Industry-specific applications. A recent Ovum report acknowledges the essential role the industry will play in some of the key vertical markets of the digital economy. The automotive industry is a perfect example, as vehicle connectivity alone was responsible for 32% of U.S. cellular connections in the first quarter of 2016, edging for the first time all the other connectivity categories. Beyond connected cars, connected/smart cities and connected healthcare have already gotten a lot of attention and investment from CSPs. By establishing or acquiring deep expertise, CSPs will be able to develop and offer relevant vertical stacks that can allow them to position themselves as value-added solution providers. It is probable that M&A will continue to be an important factor to accelerate the acquisition of some of this vertical expertise, as already illustrated by many transactions closed by Tier 1 players like Verizon, Telstra, and Vodafone.
Innovative capabilities. To further establish themselves as broad actors in the IoT space, CSPs will need partners that can embrace and augment the solutions and platforms they will offer. Without the scale that a rich ecosystem can provide, it will be very difficult to deliver the innovation, speed, and agility that the market might expect. The success of companies like NTT docomo, with its +d ecosystem initiative, illustrates the potential for service providers to entice partners to co-create value in joint domains like vertical markets or targeted IoT applications.

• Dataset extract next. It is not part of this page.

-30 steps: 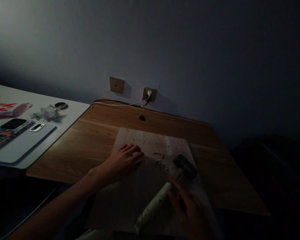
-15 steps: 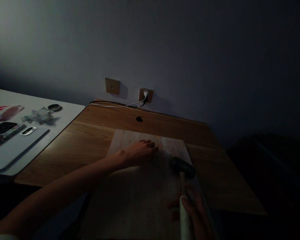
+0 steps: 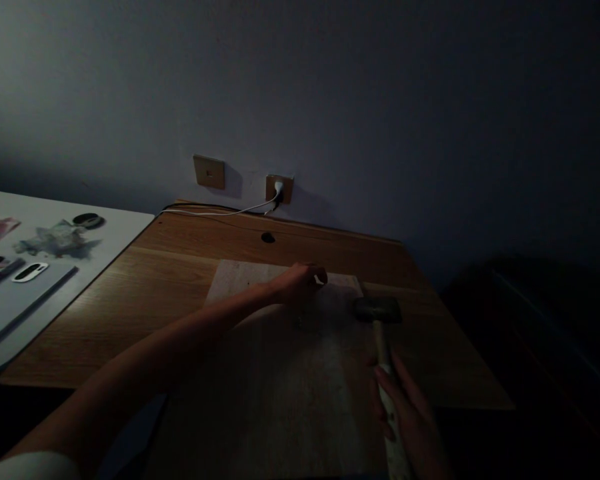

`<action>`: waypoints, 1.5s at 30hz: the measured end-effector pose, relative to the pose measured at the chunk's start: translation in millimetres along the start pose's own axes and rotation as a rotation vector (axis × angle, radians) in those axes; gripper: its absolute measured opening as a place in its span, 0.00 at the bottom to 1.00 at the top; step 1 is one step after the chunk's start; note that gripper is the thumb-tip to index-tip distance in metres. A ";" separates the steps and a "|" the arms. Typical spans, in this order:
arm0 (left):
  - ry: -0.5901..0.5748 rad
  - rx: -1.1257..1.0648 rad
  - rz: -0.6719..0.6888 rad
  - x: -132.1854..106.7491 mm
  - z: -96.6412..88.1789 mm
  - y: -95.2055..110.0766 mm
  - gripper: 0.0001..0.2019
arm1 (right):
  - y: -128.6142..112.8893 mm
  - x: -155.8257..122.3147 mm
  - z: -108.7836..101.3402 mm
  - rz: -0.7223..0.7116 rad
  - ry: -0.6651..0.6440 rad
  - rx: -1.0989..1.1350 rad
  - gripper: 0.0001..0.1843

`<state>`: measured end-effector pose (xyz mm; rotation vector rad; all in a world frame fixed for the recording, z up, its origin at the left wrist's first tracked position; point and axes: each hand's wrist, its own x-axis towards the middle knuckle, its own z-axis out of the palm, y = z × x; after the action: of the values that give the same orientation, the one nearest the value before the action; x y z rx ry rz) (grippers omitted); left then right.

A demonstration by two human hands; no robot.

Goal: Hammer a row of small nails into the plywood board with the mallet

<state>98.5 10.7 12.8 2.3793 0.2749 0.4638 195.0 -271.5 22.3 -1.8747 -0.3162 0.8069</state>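
The right hand (image 3: 405, 403) grips the mallet (image 3: 379, 309) by its handle — presumably for control — near the board's (image 3: 300, 393) right edge. The left hand (image 3: 303, 280) curls over the far end; whether holding anything, I cannot tell.

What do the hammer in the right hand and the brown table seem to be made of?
Hammer head: dark and dull, perhaps rubber; dim light leaves blackened metal possible. Handle: pale, likely wood, its finish patchy with dark specks lower down. Brown table: wood or wood-look laminate, smooth, with visible grain and a slight sheen.
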 end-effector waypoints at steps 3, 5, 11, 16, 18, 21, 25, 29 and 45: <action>0.053 -0.065 -0.016 19.1 17.1 -2.9 0.12 | -5.5 7.2 4.3 -0.045 -0.020 -0.014 0.41; 0.062 -0.080 -0.001 28.4 26.1 -2.3 0.13 | -4.3 11.8 6.3 -0.068 -0.018 -0.025 0.43; 0.007 -0.023 0.014 42.5 41.4 0.4 0.07 | 0.3 12.3 13.1 -0.052 0.008 0.007 0.46; 0.014 0.058 0.066 42.1 47.9 -8.7 0.08 | -3.9 10.9 12.7 0.040 0.061 0.056 0.46; 0.011 0.050 0.054 40.9 48.2 -10.7 0.09 | -4.8 11.7 10.4 0.063 0.050 0.071 0.39; -0.008 0.047 0.050 39.2 46.4 -8.6 0.09 | -4.5 13.0 7.0 0.075 0.024 0.093 0.35; -0.027 0.104 0.043 37.6 44.1 -3.2 0.09 | -1.0 14.9 4.5 0.072 -0.005 0.106 0.37; -0.035 0.181 0.095 37.2 44.5 -2.5 0.08 | 1.4 16.9 3.6 0.041 -0.052 0.125 0.29; -0.017 0.003 0.037 40.8 50.8 -13.7 0.14 | -5.3 23.9 2.4 0.034 -0.113 -0.002 0.39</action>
<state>155.2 3.7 -21.6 2.3934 0.2238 0.4603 211.9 -254.3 17.1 -1.8444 -0.3565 0.9384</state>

Data analytics & insight. Without Big Data analytics, the millions of petabytes of data created by billions of devices and sensors will only be noise. Data analytics will become the critical layer of intelligence required to allow IoT to evolve to a more sophisticated version of itself beyond automation monitoring. Digital service providers will have a unique opportunity to insert themselves in this market to deliver cloud storage, analytics services, and data monetization capabilities to their business customers.
There is no doubt that the opportunity exists for CSPs to leverage the Internet of Things to both transform themselves into digital service providers as well as to transform many facets of the society we live in. To do this, they will need to fully leverage their network investments to take full control of the connectivity layer and develop strategies to grow their IoT footprint from there. They can choose to become IoT applications or solutions providers, to offer an IoT platform in the cloud, to focus on specific vertical markets with integrated offerings, or to grow a healthy ecosystem. For those who can do this, there will undoubtedly be a pot of gold at the end of the IoT rainbow.